DIRECTIONS FOR THIS TASK.
Pull every line containing "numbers" from the listing below.

-------- DATASET

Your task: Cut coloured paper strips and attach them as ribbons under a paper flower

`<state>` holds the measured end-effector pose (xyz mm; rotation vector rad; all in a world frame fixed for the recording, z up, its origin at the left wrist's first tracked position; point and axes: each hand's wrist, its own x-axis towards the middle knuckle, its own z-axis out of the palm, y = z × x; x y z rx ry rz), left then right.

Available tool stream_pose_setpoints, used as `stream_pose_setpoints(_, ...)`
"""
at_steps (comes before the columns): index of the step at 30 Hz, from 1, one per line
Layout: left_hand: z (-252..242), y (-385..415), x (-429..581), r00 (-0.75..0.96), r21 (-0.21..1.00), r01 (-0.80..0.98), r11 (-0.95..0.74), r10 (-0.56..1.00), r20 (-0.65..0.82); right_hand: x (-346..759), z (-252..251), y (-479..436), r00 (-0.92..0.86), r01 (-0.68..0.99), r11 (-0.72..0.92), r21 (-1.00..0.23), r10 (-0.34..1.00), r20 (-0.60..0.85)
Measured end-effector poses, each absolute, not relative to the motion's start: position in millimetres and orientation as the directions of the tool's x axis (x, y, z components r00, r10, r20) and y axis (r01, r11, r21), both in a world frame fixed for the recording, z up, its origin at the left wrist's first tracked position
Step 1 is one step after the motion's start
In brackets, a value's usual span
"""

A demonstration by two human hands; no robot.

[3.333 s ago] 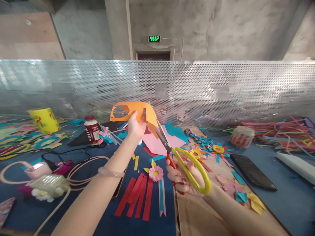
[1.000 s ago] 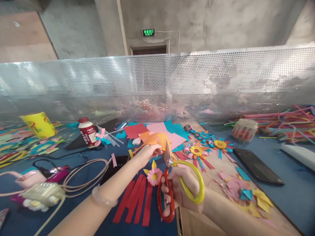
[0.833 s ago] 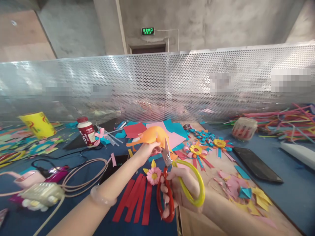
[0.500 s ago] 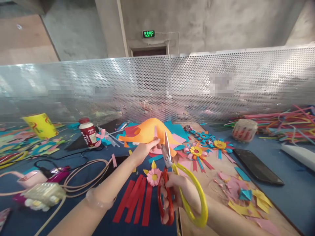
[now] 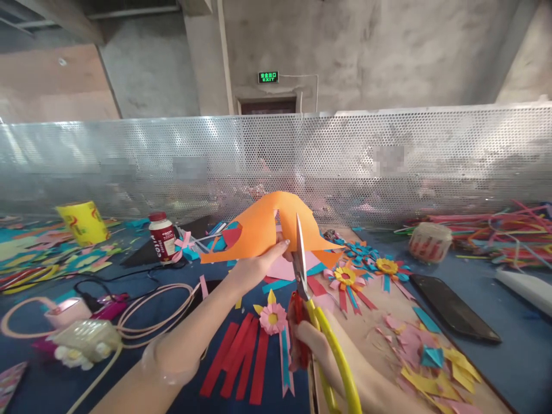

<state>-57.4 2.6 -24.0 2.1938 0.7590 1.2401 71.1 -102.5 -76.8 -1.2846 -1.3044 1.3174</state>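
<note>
My left hand (image 5: 269, 256) pinches an orange sheet of paper (image 5: 259, 224) by its near edge, and the sheet arches up above the table. A slit runs into the paper from that edge beside my thumb. In my right hand (image 5: 313, 339) is a pair of scissors (image 5: 301, 259) with one red and one yellow handle loop. The blades point up and away, nearly together, just in front of the sheet's right part. Below my hands lie a pink paper flower (image 5: 272, 318) with yellow tips and several red paper strips (image 5: 241, 359).
Finished rosettes (image 5: 345, 276) and paper scraps (image 5: 422, 362) lie to the right, near a black phone (image 5: 455, 307) and a tape roll (image 5: 430, 241). On the left are a red bottle (image 5: 163, 238), a coiled cable (image 5: 150, 305) and a yellow roll (image 5: 84, 223). Behind stands a perforated metal panel (image 5: 276, 155).
The orange sheet has been lifted and turned, now showing its slit. The scissors have turned, and their blades look closer together. A blue-and-pink ribbon tail below has come into view.
</note>
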Motion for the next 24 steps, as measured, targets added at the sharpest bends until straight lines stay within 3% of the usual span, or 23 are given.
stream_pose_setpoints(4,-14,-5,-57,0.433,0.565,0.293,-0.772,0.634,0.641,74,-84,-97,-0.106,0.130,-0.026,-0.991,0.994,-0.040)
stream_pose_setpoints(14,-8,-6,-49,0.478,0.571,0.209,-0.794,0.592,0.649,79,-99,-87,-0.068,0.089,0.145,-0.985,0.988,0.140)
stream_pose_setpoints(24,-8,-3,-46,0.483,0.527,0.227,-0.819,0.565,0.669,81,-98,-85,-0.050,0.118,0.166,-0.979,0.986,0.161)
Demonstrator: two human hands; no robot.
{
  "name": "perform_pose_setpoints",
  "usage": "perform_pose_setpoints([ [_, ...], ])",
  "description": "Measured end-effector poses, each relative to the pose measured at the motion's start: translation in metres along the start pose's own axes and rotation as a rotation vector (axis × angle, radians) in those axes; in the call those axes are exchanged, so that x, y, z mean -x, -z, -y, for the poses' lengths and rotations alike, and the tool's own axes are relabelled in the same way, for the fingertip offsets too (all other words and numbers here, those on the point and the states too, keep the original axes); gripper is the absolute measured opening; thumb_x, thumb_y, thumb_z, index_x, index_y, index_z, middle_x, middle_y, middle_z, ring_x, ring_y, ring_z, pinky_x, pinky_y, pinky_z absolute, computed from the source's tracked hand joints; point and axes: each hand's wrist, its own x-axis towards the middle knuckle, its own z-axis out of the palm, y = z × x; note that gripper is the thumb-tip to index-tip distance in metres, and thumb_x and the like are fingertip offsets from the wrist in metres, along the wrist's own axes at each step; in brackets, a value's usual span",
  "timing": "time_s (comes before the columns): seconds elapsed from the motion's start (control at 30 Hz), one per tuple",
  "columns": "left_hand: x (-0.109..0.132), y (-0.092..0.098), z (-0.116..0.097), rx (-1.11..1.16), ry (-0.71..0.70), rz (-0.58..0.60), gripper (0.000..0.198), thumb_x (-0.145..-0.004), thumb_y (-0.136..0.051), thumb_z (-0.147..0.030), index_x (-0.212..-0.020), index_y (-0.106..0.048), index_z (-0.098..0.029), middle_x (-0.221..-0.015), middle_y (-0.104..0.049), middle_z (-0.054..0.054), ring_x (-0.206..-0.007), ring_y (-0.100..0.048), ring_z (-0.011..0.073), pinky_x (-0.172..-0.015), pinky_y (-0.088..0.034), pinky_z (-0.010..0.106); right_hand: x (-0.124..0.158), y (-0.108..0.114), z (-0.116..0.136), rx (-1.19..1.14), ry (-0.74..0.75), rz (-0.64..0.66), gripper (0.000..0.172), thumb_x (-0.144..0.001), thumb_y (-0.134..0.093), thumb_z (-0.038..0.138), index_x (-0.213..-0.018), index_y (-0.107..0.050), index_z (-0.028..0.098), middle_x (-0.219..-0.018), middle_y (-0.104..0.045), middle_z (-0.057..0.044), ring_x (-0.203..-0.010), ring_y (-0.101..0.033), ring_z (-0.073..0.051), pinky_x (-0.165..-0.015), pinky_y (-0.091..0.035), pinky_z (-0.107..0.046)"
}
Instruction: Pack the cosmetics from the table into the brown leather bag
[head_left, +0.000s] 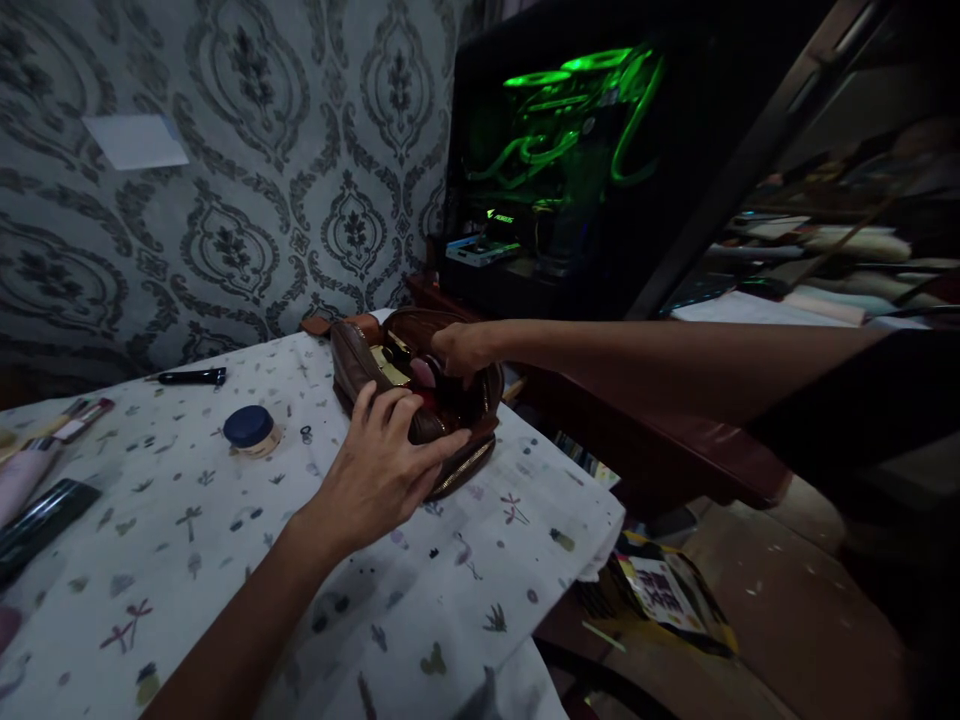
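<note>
A brown zippered pouch (352, 365) lies unzipped near the table's right edge. My left hand (382, 455) grips its near rim, fingers curled over the edge and thumb along the outer side. From the right, my right hand (469, 350) reaches into the pouch's opening, its fingertips partly hidden inside. Within the pouch show a pale yellow item (390, 367), a pink rounded item (423, 373) and dark shapes too dim to name. To the left of the pouch stands a small jar (251, 430) with a dark blue lid.
A patterned white cloth (225, 530) covers the table. On its left lie a black pen-like item (191, 377), a dark glossy tube (45, 525) and several brushes. A green-lit computer case (555, 150) stands behind, beside a dark red ledge (720, 440). A yellow-black packet (667, 595) lies below.
</note>
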Motion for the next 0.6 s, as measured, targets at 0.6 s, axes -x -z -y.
perform_pose_setpoints([
  [0.6, 0.001, 0.0, 0.001, -0.003, -0.013, -0.011, 0.04, -0.095, -0.052, -0.022, -0.132, -0.06, -0.033, -0.127, -0.047, 0.014, -0.125, -0.042, 0.0334, -0.109, -0.031, 0.066, 0.015, -0.001, 0.002, 0.282, 0.147, 0.124, 0.031, -0.089, -0.061, 0.024, -0.117, -0.067, 0.011, -0.108, -0.073, -0.016, -0.097, -0.071, -0.025, -0.067, -0.044, -0.027],
])
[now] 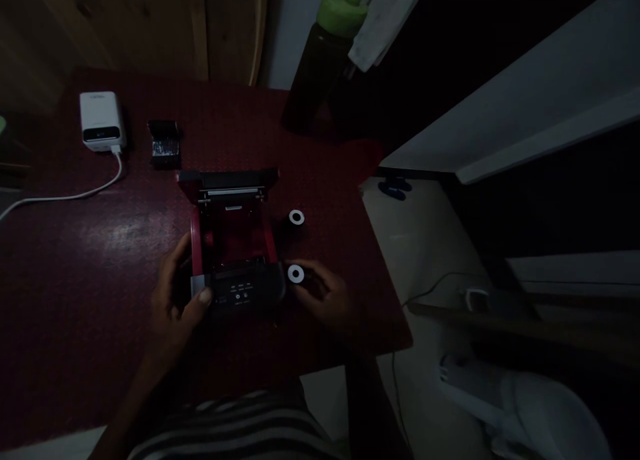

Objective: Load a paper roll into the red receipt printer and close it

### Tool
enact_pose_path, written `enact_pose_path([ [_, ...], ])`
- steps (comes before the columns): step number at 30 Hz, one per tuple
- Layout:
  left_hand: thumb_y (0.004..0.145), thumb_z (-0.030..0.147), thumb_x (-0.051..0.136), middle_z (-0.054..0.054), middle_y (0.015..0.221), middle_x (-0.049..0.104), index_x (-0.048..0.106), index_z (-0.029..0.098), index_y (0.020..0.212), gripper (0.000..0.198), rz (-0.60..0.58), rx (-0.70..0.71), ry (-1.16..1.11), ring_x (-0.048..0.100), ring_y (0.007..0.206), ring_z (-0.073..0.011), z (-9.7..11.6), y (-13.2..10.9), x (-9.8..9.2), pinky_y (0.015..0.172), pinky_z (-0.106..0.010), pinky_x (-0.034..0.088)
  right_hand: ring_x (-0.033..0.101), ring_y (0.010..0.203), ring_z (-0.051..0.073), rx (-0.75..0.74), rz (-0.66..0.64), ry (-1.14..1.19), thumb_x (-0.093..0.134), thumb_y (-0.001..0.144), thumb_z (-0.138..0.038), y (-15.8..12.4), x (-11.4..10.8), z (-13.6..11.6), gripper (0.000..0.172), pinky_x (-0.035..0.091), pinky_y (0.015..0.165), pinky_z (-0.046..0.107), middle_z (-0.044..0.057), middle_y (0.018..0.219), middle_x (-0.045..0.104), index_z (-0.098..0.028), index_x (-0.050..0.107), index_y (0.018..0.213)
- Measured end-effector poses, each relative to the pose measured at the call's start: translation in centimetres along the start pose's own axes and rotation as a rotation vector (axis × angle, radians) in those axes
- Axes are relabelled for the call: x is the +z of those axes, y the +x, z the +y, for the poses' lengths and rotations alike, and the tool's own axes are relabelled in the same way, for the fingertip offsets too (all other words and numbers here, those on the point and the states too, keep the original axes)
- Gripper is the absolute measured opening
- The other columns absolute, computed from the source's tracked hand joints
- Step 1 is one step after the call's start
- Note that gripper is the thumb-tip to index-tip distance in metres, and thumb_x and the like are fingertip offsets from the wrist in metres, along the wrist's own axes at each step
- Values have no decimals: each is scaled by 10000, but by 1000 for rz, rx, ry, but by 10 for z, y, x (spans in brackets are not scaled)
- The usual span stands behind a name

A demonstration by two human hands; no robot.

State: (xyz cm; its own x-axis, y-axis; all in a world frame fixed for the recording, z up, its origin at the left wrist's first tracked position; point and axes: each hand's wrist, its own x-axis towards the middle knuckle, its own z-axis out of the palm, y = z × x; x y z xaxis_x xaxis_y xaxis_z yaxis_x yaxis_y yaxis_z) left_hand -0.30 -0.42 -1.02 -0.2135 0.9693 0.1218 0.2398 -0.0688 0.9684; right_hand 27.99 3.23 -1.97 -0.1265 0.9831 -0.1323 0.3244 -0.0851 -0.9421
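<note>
A small red and black printer (231,247) sits on the dark red table (90,247) with its lid swung open toward the back. My left hand (175,293) grips its left front corner, thumb on the black control panel. My right hand (327,299) is curled around a dark roll with a white core (295,274), just right of the printer's front. A second dark roll with a white core (297,218) stands a little farther back, untouched.
A white power bank (101,120) with a white cable (75,195) lies at the back left, a small dark box (165,143) beside it. A dark bottle with a green cap (327,53) stands at the back. The table edge drops off on the right.
</note>
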Motion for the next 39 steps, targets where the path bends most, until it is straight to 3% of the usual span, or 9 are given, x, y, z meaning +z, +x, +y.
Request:
enact_pose_path([
  [5,1007,623,772,-78,1727,589,560,361,1708,777,-6,-27,-7,556,1588,-411,3,0,0,1319,-607,473,830,1220,275,76,-93,-22,792,877,-259,-10,-34,-14,584,670,1078,485,132,1500,787,-277,746,1459],
  [9,1015,624,765,-73,1723,594,563,371,1707,763,-2,-7,6,554,1589,-399,4,1,0,1313,-590,480,833,1149,262,56,5,-83,734,983,-331,8,-59,-27,365,675,1041,477,131,1387,828,-257,799,1334],
  [15,1017,599,772,-95,1698,611,554,344,1715,774,0,2,-20,573,1566,-401,-1,0,1,1311,-608,469,756,1304,293,-76,103,-157,804,829,-294,81,-24,-16,542,613,1113,507,158,1473,772,-211,736,1360],
  [19,1027,606,755,-108,1719,585,540,334,1724,778,-17,-4,-22,540,1594,-409,0,0,0,1312,-609,465,766,1211,289,-121,99,-188,764,850,-279,97,-7,-14,310,567,1156,541,91,1246,847,-230,767,1156],
  [24,1036,579,756,-106,1748,560,527,345,1726,764,-30,-2,-38,531,1612,-407,2,-1,0,1321,-613,461,785,1228,281,-209,107,-222,711,903,-228,51,-42,-75,329,613,1085,490,60,1291,841,-276,766,1224],
  [27,1036,570,753,-119,1746,557,524,327,1726,767,-35,-18,-40,558,1584,-417,4,0,0,1299,-620,486,816,1105,286,-353,-165,-398,721,962,-229,23,-57,-127,322,650,955,437,44,1202,853,-336,788,1259],
  [29,1038,558,750,-118,1750,548,517,324,1728,765,-39,-17,-38,541,1600,-414,4,0,0,1308,-611,476,813,1016,267,-447,-261,-514,682,1044,-259,20,-49,-151,325,649,898,414,42,1193,850,-353,767,1342],
  [33,1052,552,730,-105,1736,559,518,343,1723,734,-43,24,-35,526,1616,-392,3,-1,0,1330,-596,449,762,1088,296,-515,-394,-839,708,1043,-139,48,2,-163,241,616,986,454,107,1201,843,-194,762,1272],
  [39,1056,498,748,-113,1725,567,522,339,1720,720,-36,19,-35,539,1602,-381,3,-3,1,1335,-610,435,728,1252,323,-329,-515,-1207,573,1088,-28,69,57,-175,309,571,1084,443,164,1314,833,-136,763,1307],
])
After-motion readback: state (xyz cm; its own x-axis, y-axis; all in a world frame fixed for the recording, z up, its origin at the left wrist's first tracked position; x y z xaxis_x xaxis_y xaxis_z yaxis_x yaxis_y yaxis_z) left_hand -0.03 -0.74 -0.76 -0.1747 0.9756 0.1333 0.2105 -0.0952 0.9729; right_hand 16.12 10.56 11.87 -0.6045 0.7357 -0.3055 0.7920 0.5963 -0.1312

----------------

RESPONSE TO THIS EXERCISE.
  "description": "Measured end-effector poses, each relative to the pose measured at the motion's start: translation in metres along the start pose's own axes and rotation as a rotation vector (axis × angle, radians) in those axes; in the call those axes are exchanged, so that x, y, z mean -x, -z, -y, for the poses' lengths and rotations alike, and the tool's own axes are relabelled in the same way, for the fingertip offsets too (all other words and numbers here, those on the point and the states too, keep the original axes); gripper is the absolute measured opening; thumb_x, thumb_y, thumb_z, index_x, index_y, index_z, middle_x, middle_y, middle_z, ring_x, ring_y, ring_z, pinky_x, pinky_y, pinky_z absolute, computed from the source's tracked hand joints; point and axes: each hand's wrist, its own x-axis towards the middle knuckle, its own z-axis out of the palm, y = z × x; note that gripper is the thumb-tip to index-tip distance in metres, and thumb_x and the like are fingertip offsets from the wrist in metres, along the wrist's own axes at each step; in brackets, a value's usual span",
- Axes are relabelled for the call: x is the +z of those axes, y the +x, z the +y, for the poses' lengths and rotations alike, and the tool's own axes are relabelled in the same way, for the fingertip offsets too (all other words and numbers here, those on the point and the states too, keep the original axes)

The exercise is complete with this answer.